*Assignment*
The listing beneath should be written out in full, exactly as shown.

*Data below*
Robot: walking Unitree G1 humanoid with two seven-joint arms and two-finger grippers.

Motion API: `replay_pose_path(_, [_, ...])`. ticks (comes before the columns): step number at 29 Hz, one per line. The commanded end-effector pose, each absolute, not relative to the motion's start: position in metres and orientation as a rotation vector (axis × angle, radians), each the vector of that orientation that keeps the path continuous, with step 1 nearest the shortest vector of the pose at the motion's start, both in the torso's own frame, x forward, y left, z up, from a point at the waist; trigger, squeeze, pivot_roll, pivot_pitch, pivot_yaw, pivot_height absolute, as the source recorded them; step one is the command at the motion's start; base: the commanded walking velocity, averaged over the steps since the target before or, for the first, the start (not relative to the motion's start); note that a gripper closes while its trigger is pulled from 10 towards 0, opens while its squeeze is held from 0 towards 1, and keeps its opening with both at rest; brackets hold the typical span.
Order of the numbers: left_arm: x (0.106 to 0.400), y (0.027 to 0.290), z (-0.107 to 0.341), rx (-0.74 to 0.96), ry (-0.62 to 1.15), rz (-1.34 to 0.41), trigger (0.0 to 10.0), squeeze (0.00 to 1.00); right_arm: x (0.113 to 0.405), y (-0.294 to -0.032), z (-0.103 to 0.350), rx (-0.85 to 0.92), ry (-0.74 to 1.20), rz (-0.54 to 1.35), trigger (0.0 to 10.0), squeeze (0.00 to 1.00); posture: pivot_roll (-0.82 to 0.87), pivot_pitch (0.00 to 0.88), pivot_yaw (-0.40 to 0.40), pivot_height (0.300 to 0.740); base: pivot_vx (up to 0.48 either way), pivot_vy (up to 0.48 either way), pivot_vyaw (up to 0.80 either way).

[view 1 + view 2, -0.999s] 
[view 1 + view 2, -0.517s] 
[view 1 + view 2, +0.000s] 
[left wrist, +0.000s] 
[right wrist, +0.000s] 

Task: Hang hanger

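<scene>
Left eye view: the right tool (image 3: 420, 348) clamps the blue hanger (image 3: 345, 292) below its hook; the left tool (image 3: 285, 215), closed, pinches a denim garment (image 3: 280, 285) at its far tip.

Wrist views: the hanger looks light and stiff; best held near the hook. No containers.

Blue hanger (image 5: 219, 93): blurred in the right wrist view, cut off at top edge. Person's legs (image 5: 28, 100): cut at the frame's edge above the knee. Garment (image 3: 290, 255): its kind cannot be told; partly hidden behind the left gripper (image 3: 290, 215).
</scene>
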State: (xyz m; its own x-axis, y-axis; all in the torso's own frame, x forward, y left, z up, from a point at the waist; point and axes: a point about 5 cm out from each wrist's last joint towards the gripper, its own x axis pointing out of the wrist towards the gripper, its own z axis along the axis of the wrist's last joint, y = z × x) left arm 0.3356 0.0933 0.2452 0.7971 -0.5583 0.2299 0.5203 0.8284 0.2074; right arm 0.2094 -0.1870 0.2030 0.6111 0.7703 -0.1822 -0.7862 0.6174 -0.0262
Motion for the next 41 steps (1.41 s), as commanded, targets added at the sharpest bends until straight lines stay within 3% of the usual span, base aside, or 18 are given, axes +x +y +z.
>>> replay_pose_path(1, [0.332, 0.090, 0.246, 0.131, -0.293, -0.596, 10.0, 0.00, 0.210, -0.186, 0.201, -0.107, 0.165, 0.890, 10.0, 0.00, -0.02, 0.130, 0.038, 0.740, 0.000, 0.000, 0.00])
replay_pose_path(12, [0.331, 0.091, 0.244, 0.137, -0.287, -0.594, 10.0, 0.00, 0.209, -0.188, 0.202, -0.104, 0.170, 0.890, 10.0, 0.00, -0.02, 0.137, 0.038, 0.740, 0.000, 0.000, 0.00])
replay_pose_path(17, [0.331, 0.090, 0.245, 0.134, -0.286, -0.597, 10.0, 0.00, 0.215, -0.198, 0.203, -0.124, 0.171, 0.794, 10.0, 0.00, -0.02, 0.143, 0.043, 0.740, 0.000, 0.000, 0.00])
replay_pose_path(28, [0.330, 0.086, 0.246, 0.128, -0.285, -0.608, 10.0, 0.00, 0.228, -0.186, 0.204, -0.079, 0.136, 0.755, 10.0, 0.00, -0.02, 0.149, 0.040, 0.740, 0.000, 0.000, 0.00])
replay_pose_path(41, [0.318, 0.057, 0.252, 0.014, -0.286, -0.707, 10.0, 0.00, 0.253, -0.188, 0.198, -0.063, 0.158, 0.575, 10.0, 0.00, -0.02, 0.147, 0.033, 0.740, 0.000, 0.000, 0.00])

*Task output*
Robot: walking Unitree G1 humanoid with two seven-joint arms and two-finger grippers.

Motion API: `replay_pose_path(_, [_, ...])`. ticks (comes before the columns): step number at 29 Hz, one per line. The commanded end-effector pose, each absolute, not relative to the motion's start: position in metres and orientation as a rotation vector (axis × angle, radians), each the vector of that orientation that keeps the path continuous, with step 1 nearest the shortest vector of the pose at the motion's start, both in the torso's own frame, x forward, y left, z up, from a point at the waist; trigger, squeeze, pivot_roll, pivot_pitch, pivot_yaw, pivot_height absolute, as the source recorded them; step one is the command at the motion's start; base: the commanded walking velocity, averaged over the steps since the target before or, for the first, the start (not relative to the motion's start); note that a gripper closes while its trigger is pulled from 10 towards 0, opens while its squeeze is held from 0 towards 1, and keeps its opening with both at rest; brackets hold the typical span.
Order of the numbers: left_arm: x (0.106 to 0.400), y (0.027 to 0.290), z (-0.107 to 0.341), rx (-0.74 to 0.96), ry (-0.62 to 1.15), rz (-1.34 to 0.41), trigger (0.0 to 10.0), squeeze (0.00 to 1.00); right_arm: x (0.113 to 0.405), y (-0.294 to -0.032), z (-0.103 to 0.350), rx (-0.85 to 0.92), ry (-0.74 to 1.20), rz (-0.54 to 1.35), trigger (0.0 to 10.0), squeeze (0.00 to 1.00); posture: pivot_roll (-0.82 to 0.87), pivot_pitch (0.00 to 0.88), pivot_yaw (-0.40 to 0.40), pivot_height (0.300 to 0.740); base: pivot_vx (up to 0.48 either way), pivot_vy (up to 0.48 either way), pivot_vyaw (up to 0.80 either way).

[view 1 + view 2, -0.999s] 
[view 1 + view 2, -0.517s] 
[view 1 + view 2, +0.000s] 
[left wrist, +0.000s] 
[right wrist, +0.000s] 

Task: Hang hanger

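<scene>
Left eye view: the right tool (image 3: 420, 348) clamps the blue hanger (image 3: 345, 292) below its hook; the left tool (image 3: 285, 215), closed, pinches a denim garment (image 3: 280, 285) at its far tip.

Wrist views: the hanger looks light and stiff; best held near the hook. No containers.

Blue hanger (image 5: 219, 93): blurred in the right wrist view, cut off at top edge. Person's legs (image 5: 28, 100): cut at the frame's edge above the knee. Garment (image 3: 290, 255): its kind cannot be told; partly hidden behind the left gripper (image 3: 290, 215).
</scene>
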State: (xyz m; its own x-axis, y-axis; all in the torso's own frame, x forward, y left, z up, from a point at the waist; point and axes: a point about 5 cm out from each wrist's last joint towards the gripper, its own x axis pointing out of the wrist towards the gripper, its own z axis along the axis of the wrist's last joint, y = z × x) left arm 0.3356 0.0933 0.2452 0.7971 -0.5583 0.2299 0.5203 0.8284 0.2074; right arm 0.2094 -0.1870 0.2030 0.6111 0.7703 -0.1822 -0.7862 0.6174 -0.0262
Motion for the next 41 steps (1.41 s), as commanded, targets added at the sharpest bends until straight lines stay within 3% of the usual span, base aside, or 18 are given, axes +x +y +z.
>>> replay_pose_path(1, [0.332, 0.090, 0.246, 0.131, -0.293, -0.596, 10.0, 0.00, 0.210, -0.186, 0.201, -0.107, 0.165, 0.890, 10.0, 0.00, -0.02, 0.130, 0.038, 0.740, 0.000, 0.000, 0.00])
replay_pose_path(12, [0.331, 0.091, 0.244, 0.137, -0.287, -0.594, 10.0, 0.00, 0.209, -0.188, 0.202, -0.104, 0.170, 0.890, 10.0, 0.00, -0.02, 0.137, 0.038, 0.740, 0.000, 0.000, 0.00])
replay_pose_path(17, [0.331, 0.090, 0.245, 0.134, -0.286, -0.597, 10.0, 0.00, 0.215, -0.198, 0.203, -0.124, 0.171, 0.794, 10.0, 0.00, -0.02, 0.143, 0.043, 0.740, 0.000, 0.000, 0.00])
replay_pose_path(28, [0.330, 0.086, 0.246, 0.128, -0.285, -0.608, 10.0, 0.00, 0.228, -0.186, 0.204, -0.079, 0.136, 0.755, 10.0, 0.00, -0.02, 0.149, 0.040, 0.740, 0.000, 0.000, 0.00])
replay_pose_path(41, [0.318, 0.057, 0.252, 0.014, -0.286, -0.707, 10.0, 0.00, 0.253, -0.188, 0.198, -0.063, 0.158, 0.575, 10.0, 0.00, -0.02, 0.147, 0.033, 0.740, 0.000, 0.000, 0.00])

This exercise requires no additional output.